• [The task]: For the material below, output exactly the span from the line with "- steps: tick" to the line with "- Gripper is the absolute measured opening", including both, and nothing besides.

• [Data block]:
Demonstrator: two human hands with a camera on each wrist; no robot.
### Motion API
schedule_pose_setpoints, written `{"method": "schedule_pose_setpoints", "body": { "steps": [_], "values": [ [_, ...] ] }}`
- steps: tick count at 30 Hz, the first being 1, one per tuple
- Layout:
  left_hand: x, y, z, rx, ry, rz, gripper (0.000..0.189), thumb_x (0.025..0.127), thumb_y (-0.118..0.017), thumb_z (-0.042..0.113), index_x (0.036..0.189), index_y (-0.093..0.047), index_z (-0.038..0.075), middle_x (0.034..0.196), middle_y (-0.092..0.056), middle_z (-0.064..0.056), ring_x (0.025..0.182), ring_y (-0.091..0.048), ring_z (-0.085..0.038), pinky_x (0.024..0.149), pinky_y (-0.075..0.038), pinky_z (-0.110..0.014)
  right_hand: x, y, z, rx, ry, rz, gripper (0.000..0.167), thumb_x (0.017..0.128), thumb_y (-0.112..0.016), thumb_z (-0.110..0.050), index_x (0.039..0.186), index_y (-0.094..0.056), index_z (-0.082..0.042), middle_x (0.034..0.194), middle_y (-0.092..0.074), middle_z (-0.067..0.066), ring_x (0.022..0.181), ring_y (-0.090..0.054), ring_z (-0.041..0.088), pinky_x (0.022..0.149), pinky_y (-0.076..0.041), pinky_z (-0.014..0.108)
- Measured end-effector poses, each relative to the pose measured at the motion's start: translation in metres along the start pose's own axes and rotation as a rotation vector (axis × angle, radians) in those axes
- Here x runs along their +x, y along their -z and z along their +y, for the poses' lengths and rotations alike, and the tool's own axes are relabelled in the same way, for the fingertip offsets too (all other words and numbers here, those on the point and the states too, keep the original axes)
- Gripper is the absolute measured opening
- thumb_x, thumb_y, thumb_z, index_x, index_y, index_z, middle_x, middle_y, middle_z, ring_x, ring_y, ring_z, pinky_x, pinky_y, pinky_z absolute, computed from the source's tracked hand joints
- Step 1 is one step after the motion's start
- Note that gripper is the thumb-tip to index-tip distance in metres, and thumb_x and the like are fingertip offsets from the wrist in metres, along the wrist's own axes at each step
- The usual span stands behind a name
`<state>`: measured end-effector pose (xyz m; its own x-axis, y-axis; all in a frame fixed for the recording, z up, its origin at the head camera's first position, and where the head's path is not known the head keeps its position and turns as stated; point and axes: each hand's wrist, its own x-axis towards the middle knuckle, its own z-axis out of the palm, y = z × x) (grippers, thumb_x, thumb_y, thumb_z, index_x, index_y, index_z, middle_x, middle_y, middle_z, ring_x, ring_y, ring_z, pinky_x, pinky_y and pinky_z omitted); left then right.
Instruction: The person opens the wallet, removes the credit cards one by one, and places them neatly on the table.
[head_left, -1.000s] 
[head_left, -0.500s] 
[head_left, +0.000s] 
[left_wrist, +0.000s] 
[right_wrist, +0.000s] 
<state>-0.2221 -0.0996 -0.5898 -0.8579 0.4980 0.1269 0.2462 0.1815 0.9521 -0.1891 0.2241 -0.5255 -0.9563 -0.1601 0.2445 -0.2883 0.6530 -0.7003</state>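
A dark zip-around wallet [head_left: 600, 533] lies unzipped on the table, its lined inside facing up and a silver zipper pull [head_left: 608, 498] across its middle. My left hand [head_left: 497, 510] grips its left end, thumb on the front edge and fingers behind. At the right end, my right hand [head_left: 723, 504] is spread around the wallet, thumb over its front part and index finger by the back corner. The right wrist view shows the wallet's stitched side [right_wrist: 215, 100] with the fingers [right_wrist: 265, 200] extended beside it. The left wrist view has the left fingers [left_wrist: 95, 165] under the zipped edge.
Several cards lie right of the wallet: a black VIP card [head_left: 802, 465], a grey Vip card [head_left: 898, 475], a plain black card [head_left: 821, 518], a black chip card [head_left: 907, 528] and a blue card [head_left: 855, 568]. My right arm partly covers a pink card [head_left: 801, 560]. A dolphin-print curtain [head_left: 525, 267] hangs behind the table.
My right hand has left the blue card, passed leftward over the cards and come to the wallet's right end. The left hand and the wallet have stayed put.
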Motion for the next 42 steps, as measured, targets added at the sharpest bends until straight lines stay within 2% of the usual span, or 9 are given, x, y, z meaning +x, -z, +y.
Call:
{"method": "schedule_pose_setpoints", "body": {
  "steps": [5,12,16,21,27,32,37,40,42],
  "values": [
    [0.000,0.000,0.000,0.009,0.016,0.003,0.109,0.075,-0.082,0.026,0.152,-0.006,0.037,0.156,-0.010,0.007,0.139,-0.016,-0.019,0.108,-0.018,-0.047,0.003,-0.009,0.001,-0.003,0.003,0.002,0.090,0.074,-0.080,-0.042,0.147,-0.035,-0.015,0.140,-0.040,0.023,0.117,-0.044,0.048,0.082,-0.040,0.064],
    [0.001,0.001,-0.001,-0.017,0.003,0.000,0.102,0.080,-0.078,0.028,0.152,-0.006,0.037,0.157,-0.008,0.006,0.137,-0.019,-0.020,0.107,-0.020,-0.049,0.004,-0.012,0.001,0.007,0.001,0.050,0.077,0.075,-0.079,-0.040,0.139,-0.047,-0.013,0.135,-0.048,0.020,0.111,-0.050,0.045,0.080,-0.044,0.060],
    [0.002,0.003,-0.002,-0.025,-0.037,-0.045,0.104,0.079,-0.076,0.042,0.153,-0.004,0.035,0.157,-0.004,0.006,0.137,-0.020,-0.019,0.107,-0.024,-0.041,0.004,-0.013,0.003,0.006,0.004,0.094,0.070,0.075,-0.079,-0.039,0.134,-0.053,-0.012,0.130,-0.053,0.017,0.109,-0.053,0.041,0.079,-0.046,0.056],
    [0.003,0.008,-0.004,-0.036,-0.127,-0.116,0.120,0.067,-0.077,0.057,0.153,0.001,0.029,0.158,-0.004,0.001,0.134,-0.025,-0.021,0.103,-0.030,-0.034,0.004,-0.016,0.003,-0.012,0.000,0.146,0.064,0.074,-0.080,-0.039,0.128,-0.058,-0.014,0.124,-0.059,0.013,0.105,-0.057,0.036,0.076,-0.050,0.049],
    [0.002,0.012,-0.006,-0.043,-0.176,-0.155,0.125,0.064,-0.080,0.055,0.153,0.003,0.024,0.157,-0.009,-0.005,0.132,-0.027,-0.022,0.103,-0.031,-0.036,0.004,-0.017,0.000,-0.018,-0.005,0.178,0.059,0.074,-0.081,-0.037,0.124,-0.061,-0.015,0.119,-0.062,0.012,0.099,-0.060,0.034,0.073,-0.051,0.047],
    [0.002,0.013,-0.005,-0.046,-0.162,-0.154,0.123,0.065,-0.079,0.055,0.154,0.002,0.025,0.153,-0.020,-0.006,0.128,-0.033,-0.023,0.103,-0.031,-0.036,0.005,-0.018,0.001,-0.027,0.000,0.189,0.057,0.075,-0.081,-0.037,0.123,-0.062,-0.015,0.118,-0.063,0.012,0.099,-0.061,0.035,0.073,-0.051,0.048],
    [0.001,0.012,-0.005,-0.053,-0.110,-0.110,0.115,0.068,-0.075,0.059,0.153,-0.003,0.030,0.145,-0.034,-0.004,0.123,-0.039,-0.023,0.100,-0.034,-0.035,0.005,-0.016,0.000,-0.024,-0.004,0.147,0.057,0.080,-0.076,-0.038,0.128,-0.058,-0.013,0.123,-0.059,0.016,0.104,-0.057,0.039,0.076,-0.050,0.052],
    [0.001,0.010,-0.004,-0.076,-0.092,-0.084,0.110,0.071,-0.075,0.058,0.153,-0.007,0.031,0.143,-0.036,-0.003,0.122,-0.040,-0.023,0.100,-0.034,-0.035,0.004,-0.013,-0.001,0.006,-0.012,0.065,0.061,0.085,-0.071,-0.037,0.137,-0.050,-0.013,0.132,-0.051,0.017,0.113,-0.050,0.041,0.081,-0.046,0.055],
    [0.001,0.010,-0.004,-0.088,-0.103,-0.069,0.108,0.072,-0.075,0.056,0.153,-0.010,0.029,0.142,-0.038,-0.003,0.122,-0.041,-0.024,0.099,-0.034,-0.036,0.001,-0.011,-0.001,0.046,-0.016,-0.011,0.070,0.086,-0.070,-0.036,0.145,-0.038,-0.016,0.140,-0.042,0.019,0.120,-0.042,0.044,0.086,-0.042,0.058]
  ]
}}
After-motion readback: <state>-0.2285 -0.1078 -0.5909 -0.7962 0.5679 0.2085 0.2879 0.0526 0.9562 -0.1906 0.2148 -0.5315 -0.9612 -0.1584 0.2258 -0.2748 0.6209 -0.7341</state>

• [Response to this task]:
- steps: tick count at 30 Hz, the first being 1, one per tuple
- Layout:
  left_hand: x, y, z, rx, ry, rz, gripper (0.000..0.189), thumb_x (0.025..0.127), thumb_y (-0.118..0.017), thumb_z (-0.042..0.113), index_x (0.036..0.189), index_y (-0.093..0.047), index_z (-0.038..0.075), middle_x (0.034..0.196), middle_y (-0.092..0.056), middle_z (-0.064..0.056), ring_x (0.025..0.182), ring_y (-0.091..0.048), ring_z (-0.085..0.038), pinky_x (0.024..0.149), pinky_y (-0.075..0.038), pinky_z (-0.110..0.014)
  right_hand: x, y, z, rx, ry, rz, gripper (0.000..0.167), thumb_x (0.017..0.128), thumb_y (-0.112..0.016), thumb_z (-0.110..0.050), index_x (0.039..0.186), index_y (-0.094..0.056), index_z (-0.082..0.042), middle_x (0.034..0.194), middle_y (-0.092..0.074), middle_z (-0.067..0.066), ring_x (0.022..0.181), ring_y (-0.090..0.054), ring_z (-0.041..0.088), pinky_x (0.022..0.149), pinky_y (-0.076..0.041), pinky_z (-0.014..0.108)
- Measured end-effector poses, each relative to the pose measured at the motion's start: translation in metres along the start pose's own axes and rotation as a rotation vector (axis × angle, radians) in those axes
- Here x runs along their +x, y along their -z and z along their +y, for the poses' lengths and rotations alike, and the tool's own axes are relabelled in the same way, for the fingertip offsets too (all other words and numbers here, those on the point and the states too, keep the original axes)
- Gripper is the absolute measured opening

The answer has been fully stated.